Question Zen 6 Speculation Thread

adroc_thurston · 2025-08-22T18:53:01-0400

Anacapols said:
Honestly I've come around on the AMD NPUs, they're great dataflow accelerators when used for non-AI tasks, even if the focus on low precision datatypes looks kind of annoying when trying to get the full performance out of them for other purposes.
But generally the architecture and hardware is fascinating and looks very capable, even if using them for general purpose tasks is entirely underexplored IMO and likely will remain that way if they do get abandoned.
(Think of them as a non-graphics GPU with less flexible compute scheduling (cores don't change what code they're executing on the fly) but able to utilize some of the routing and spatial optimization tricks you normally see in FPGAs to shuffle data around more efficiently)

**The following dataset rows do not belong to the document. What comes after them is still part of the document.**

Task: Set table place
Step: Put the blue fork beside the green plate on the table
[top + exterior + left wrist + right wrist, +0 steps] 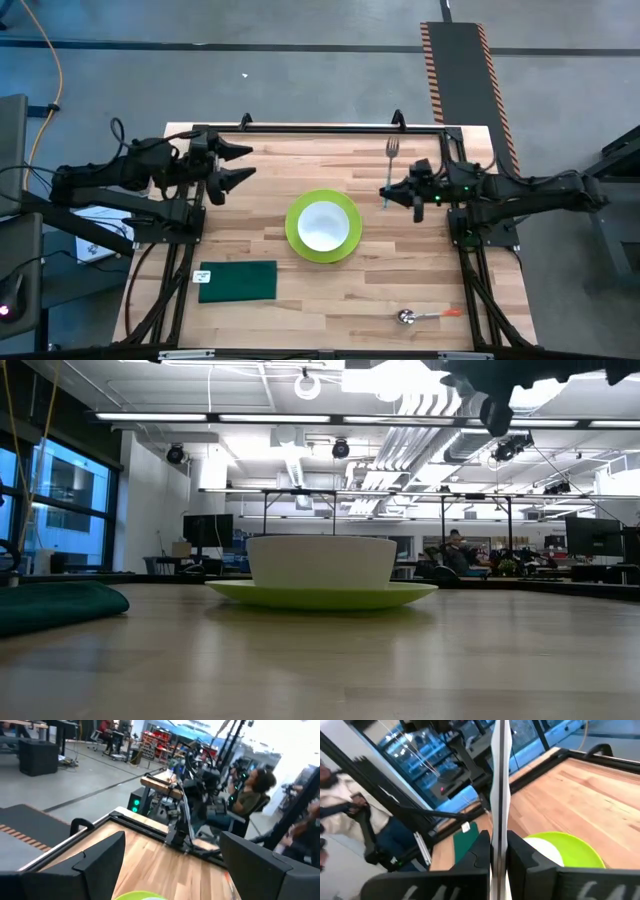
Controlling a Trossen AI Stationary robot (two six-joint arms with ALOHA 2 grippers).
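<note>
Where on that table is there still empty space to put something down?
Bare wood lies between the green plate and the spoon, between the dark green cloth and the spoon, and left of the plate above the cloth. It is crowded by the right gripper, shut on the fork.

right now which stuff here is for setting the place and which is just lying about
For the job:
- fork, pinched in the right tool
- green plate with white bowl
- spoon
- green cloth

Just lying about:
- yellow cable on floor
- striped ramp
</note>
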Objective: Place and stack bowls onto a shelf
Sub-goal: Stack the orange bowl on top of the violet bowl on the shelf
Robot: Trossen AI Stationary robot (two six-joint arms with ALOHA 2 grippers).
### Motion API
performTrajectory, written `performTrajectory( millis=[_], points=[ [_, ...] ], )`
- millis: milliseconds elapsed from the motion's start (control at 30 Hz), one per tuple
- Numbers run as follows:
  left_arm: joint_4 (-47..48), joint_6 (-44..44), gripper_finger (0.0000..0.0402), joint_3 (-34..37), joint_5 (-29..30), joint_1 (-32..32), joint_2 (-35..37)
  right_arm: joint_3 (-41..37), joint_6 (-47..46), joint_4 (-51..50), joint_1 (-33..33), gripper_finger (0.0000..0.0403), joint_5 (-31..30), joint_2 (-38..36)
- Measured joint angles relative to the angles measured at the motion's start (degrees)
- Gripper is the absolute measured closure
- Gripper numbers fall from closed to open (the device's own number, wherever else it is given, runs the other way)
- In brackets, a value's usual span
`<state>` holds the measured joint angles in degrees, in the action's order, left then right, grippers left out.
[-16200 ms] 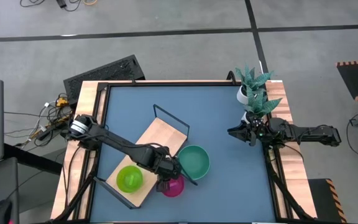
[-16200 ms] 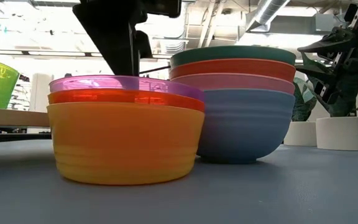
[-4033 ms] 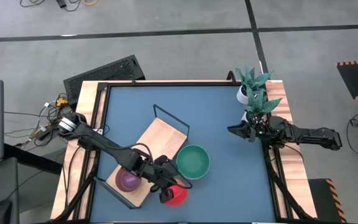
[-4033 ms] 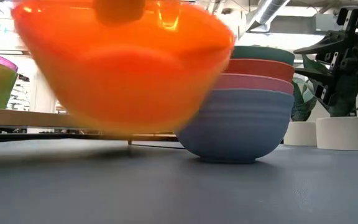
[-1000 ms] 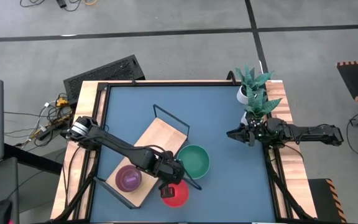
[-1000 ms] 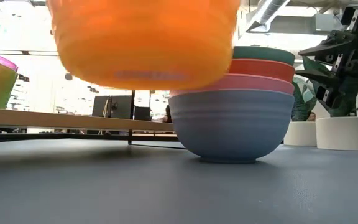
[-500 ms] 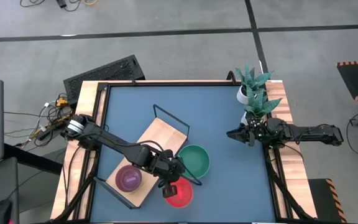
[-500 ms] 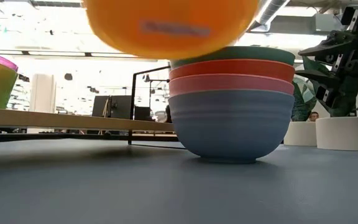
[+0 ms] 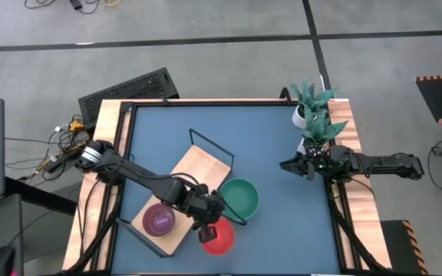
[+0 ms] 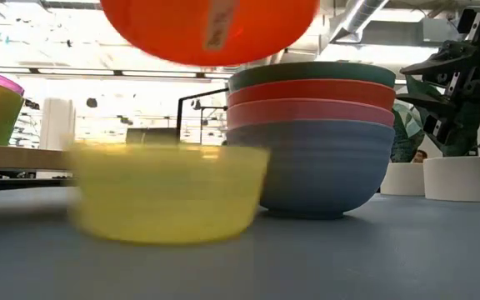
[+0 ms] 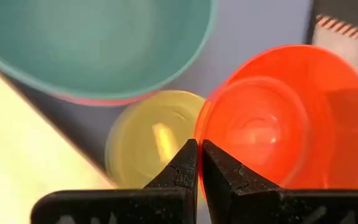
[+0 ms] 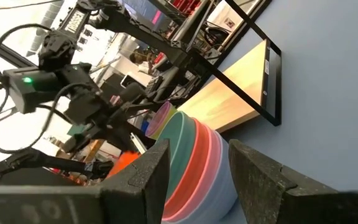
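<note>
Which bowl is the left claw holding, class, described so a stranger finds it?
Start at the shelf, then go to the tall bowl stack beside it. The orange bowl, pinched by the left claw, hangs above a yellow bowl; it alone is off the table.

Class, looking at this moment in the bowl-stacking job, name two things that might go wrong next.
1. The left end effector pinches only the rim of the raised orange bowl; it may slip.
2. The yellow bowl lies loose on the table beneath it, beside the tall bowl stack; a lowering arm might knock either.
</note>
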<state>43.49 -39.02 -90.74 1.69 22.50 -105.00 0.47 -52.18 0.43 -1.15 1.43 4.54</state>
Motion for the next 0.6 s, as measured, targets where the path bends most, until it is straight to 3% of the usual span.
performTrajectory(
  millis=[333, 600],
  points=[
    [0.60, -0.13, 0.0401, -0.62, 0.55, -0.38, 1.56, 0.00, 0.39, 0.00, 0.00, 0.0214, 0.02, 0.00],
    [18.57, -6.23, 0.0401, -1.45, 3.80, 0.62, 11.05, 0.00, 1.65, -0.01, 0.00, 0.0214, 0.02, 0.02]
  ],
)
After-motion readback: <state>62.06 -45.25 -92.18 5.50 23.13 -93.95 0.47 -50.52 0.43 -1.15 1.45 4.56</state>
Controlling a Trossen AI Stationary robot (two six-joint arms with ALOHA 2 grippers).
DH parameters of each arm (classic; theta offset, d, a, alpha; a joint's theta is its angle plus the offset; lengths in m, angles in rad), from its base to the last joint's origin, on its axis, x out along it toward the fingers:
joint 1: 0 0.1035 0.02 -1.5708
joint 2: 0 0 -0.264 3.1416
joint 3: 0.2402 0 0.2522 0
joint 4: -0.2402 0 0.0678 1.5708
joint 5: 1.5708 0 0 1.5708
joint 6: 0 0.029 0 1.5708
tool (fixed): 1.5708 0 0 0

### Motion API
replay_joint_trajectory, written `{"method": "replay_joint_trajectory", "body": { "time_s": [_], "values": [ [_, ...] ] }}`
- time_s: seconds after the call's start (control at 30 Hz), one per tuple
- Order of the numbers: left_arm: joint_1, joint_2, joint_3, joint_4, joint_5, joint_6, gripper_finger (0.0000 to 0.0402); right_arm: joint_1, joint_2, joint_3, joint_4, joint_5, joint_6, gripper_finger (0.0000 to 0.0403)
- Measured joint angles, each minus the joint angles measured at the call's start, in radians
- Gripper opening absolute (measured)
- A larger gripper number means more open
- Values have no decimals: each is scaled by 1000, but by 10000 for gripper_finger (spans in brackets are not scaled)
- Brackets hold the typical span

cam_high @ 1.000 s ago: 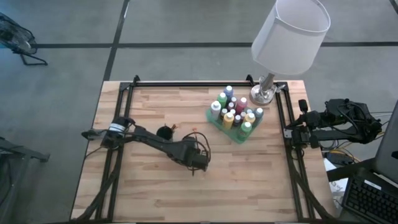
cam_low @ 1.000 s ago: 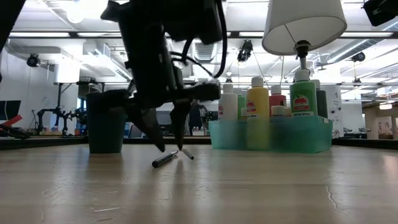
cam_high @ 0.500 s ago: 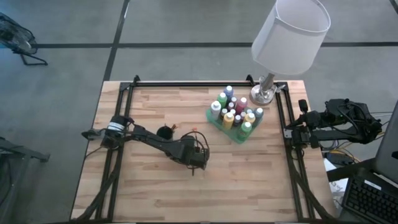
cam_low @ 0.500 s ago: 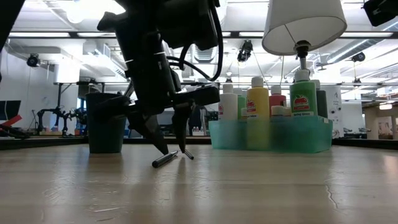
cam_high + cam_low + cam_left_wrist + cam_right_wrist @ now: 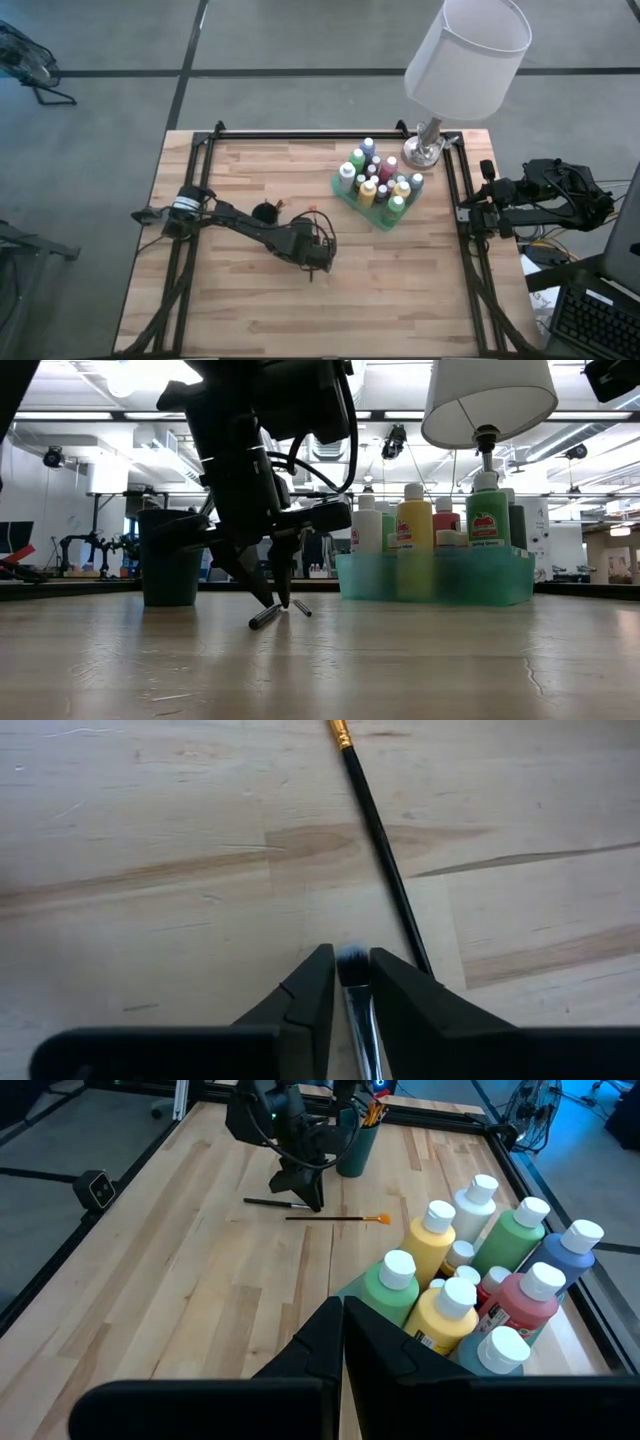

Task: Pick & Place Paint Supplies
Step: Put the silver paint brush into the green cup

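Observation:
Two thin brushes lie on the wooden table. One has a silver ferrule and dark bristles (image 5: 352, 960), and my left gripper (image 5: 346, 968) is shut on it near the table's middle (image 5: 318, 270). The other brush (image 5: 385, 850) has a black handle and a gold ferrule and lies just beside it, untouched. Several paint bottles with white caps (image 5: 375, 180) stand in the translucent green tray (image 5: 343, 196). My right gripper (image 5: 342, 1320) is shut and holds nothing, at the table's right edge. My left gripper pinches the brush between its two fingers at its head end, on the silver ferrule just behind the bristles (image 5: 356, 995). The fingers (image 5: 262, 588) slant down from above. The brush lies on the table (image 5: 265, 617).
A dark green cup (image 5: 265, 212) with brushes stands just left of my left gripper. A lamp with a white shade (image 5: 465, 50) rises at the far right corner. Black rails (image 5: 460, 210) run along the table's left, far and right sides. Bare wood lies toward the near edge.
My left gripper has sunk a little toward the table, and its fingers have closed in on the head end of the brush. The brush stays lying on the table.

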Motion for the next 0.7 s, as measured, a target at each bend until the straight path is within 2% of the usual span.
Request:
{"method": "replay_joint_trajectory", "body": {
  "time_s": [0.7],
  "values": [
    [1,3,10,14,23,54,10,0,0,0,0,0,0,8]
  ]
}}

That said, I'd not be suprised at all if they end up replaced by more capable graphics hardware considering the die space they occupy and the fact that people actually do program for GPUs already, which can do many of the same things even if not always quite as good, and do a lot of other things better.

They're just a waste of area when amdgcn exists.

Anacapols · 2025-08-22T18:57:43-0400

No argument there, they don't really have a place in consumer CPUs when considering a product or cost perspective (which are both extremely relevant ofc, the die area is currently better spend on other things for 99.9% of users), but they're interesting and IMO underexplored nonetheless.

marees · 2025-08-22T19:24:34-0400

Anacapols said:
Honestly I've come around on the AMD NPUs, they're great dataflow accelerators when used for non-AI tasks, even if the focus on low precision datatypes looks kind of annoying when trying to get the full performance out of them for other purposes.
But generally the architecture and hardware is fascinating and looks very capable, even if using them for general purpose tasks is entirely underexplored IMO and likely will remain that way if they do get abandoned.
(Think of them as a non-graphics GPU with less flexible compute scheduling (cores don't change what code they're executing on the fly) but able to utilize some of the routing and spatial optimization tricks you normally see in FPGAs to shuffle data around more efficiently)

That said, I'd not be suprised at all if they end up replaced by more capable graphics hardware considering the die space they occupy and the fact that people actually do program for GPUs already, which can do many of the same things even if not always quite as good, and do a lot of other things better.

AMD has claimed that at anytime they can add back the NPU as a xilinx fpga in an instant if customers need it

Right now only Qualcomm has an use case for NPU but that is a large one to replace GPU for some kind of edge inference (which the halo chip can easily do now)

marees · 2025-08-22T19:27:22-0400

marees said:
AMD has claimed that at anytime they can add back the NPU as a xilinx fpga in an instant if customers need it

Right now only Qualcomm has an use case for NPU but that is a large one to replace GPU for some kind of edge inference (which the halo chip can easily do now)

This one

Dell's new laptop ditches the GPU for a discrete NPU — here's why that's a big deal

News
By Luke J. Alden published 26 May 2025
Dell’s Pro Max Plus is built to run massive AI models locally. No GPU, no cloud, no compromises.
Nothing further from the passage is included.